_EXERCISE DETAILS_. Leaving out the images, reproduce every line of the data that follows exactly.
━━━━━ DATA EXTRACT ━━━━━
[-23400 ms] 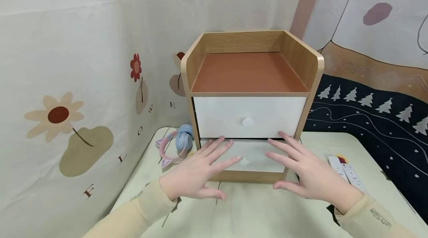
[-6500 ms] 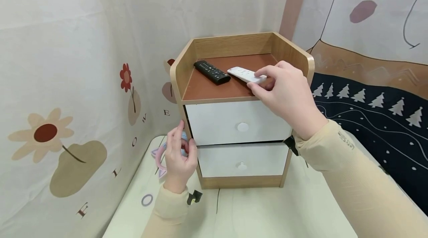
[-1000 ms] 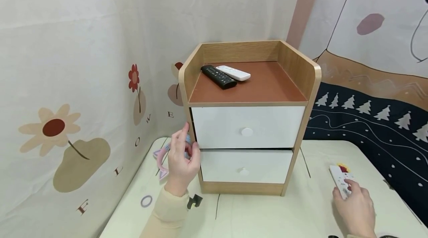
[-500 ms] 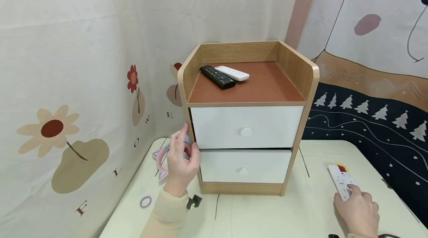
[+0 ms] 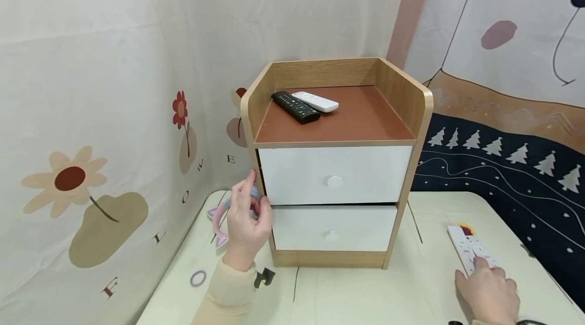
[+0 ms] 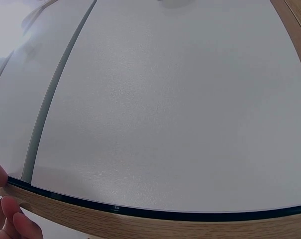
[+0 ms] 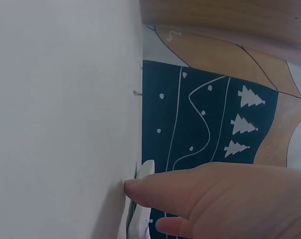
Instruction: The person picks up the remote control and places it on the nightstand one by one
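At the left side of the small wooden cabinet (image 5: 338, 259), my left hand (image 5: 248, 226) rests with its fingers on the side panel's edge. In the left wrist view its fingertips (image 6: 27, 226) touch that wooden edge beside the white drawer front (image 6: 165, 104). On the right of the table, my right hand (image 5: 490, 289) holds a flat white remote-like object (image 5: 461, 248) with small marks. Its thumb lies along one side and a finger on top; the hand hides the near end. On the cabinet's brown top lie a black remote (image 5: 295, 107) and a white remote (image 5: 316, 101), overlapping.
The cabinet has two white drawers, an upper one (image 5: 301, 172) and a lower one (image 5: 301, 228), both pushed in. Pink and blue cat-ear headphones (image 5: 218, 221) lie behind my left hand. A dark cable (image 5: 530, 322) shows at the lower right.
A black and a white remote now lie on the cabinet top, bare at first. My right hand has gone from there to the right side; its fingers shift slightly. The left hand has stayed put lately.
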`<action>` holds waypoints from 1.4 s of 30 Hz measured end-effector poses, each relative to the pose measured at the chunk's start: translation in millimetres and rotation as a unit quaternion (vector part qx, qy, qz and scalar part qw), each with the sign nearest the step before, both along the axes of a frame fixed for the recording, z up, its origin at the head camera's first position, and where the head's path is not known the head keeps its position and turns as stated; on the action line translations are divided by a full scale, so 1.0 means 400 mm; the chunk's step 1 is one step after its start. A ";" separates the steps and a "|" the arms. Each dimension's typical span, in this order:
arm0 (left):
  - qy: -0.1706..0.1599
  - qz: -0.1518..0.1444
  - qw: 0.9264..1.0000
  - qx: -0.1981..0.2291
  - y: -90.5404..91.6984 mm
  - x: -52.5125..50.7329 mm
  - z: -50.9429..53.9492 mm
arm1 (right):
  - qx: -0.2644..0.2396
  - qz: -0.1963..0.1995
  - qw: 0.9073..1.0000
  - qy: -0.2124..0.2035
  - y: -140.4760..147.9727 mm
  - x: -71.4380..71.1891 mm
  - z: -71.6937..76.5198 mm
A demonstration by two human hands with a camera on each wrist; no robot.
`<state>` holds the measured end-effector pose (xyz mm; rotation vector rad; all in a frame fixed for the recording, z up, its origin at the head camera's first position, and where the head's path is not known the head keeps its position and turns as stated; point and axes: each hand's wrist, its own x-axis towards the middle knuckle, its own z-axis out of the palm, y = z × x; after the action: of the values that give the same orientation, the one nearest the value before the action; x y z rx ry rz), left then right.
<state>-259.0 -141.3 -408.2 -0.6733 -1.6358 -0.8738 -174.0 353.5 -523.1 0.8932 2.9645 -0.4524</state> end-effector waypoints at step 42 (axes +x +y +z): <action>0.002 0.008 1.000 0.004 0.000 -0.007 -0.007 | -0.037 0.024 0.956 0.291 -0.054 -0.011 0.040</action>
<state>-261.6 -141.5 -411.0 -0.6559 -1.6320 -0.8673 -178.5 331.8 -507.1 0.7880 3.4389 -0.9681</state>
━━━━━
_WRITTEN ANSWER_.
[-23400 ms] 
[-6500 ms] 
[-1000 ms] 
[-500 ms] 
[+0 ms] 
[+0 ms] 
[+0 ms] 
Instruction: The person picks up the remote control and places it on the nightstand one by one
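At the left side of the small wooden cabinet (image 5: 338, 259), my left hand (image 5: 248, 226) rests with its fingers on the side panel's edge. In the left wrist view its fingertips (image 6: 27, 226) touch that wooden edge beside the white drawer front (image 6: 165, 104). On the right of the table, my right hand (image 5: 490, 289) holds a flat white remote-like object (image 5: 461, 248) with small marks. Its thumb lies along one side and a finger on top; the hand hides the near end. On the cabinet's brown top lie a black remote (image 5: 295, 107) and a white remote (image 5: 316, 101), overlapping.
The cabinet has two white drawers, an upper one (image 5: 301, 172) and a lower one (image 5: 301, 228), both pushed in. Pink and blue cat-ear headphones (image 5: 218, 221) lie behind my left hand. A dark cable (image 5: 530, 322) shows at the lower right.
A black and a white remote now lie on the cabinet top, bare at first. My right hand has gone from there to the right side; its fingers shift slightly. The left hand has stayed put lately.
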`<action>` holds waypoints from 1.4 s of 30 Hz measured end-effector poses, each relative to the pose measured at the chunk's start: translation in millimetres and rotation as a unit quaternion (vector part qx, qy, qz and scalar part qw), each with the sign nearest the step before, both along the axes of a frame fixed for the recording, z up, its origin at the head camera's first position, and where the head's path is not known the head keeps its position and turns as stated; on the action line translations are divided by a full scale, so 1.0 means 400 mm; the chunk's step 1 is one step after its start. A ";" separates the steps and a "|" the arms. Each dimension's typical span, in this order:
arm0 (left):
  - qy: -0.1706..0.1599
  - qz: -0.1518..0.1444
  - qw: 0.9264..1.0000
  - qx: -0.1981..0.2291
  - y: -90.5404..91.6984 mm
  - x: -52.5125..50.7329 mm
  - z: -50.9429..53.9492 mm
arm1 (right):
  - qx: -0.2644..0.2396
  - qz: -0.1963..0.1995
  - qw: 0.9073..1.0000
  - qy: -0.2124..0.2035
  - y: -140.4760..147.9727 mm
  - x: -71.4380..71.1891 mm
  - z: -71.6937..76.5198 mm
A demonstration by two human hands with a camera on each wrist; no robot.
`<state>` holds the measured end-effector pose (xyz mm; rotation vector rad; all in a frame fixed for the recording, z up, its origin at the head camera's first position, and where the head's path is not known the head keeps its position and turns as stated; point and axes: each hand's wrist, its own x-axis towards the middle knuckle, its own z-axis out of the palm, y = z × x; after the action: of the values that give the same orientation, the one nearest the value before the action; x y z rx ry rz), left then right.
<state>-259.0 -141.3 -408.2 -0.6733 -1.6358 -0.8738 -174.0 353.5 -523.1 0.8932 2.9645 -0.4524</state> end-effector waypoints at step 42 (axes +x +y +z): <action>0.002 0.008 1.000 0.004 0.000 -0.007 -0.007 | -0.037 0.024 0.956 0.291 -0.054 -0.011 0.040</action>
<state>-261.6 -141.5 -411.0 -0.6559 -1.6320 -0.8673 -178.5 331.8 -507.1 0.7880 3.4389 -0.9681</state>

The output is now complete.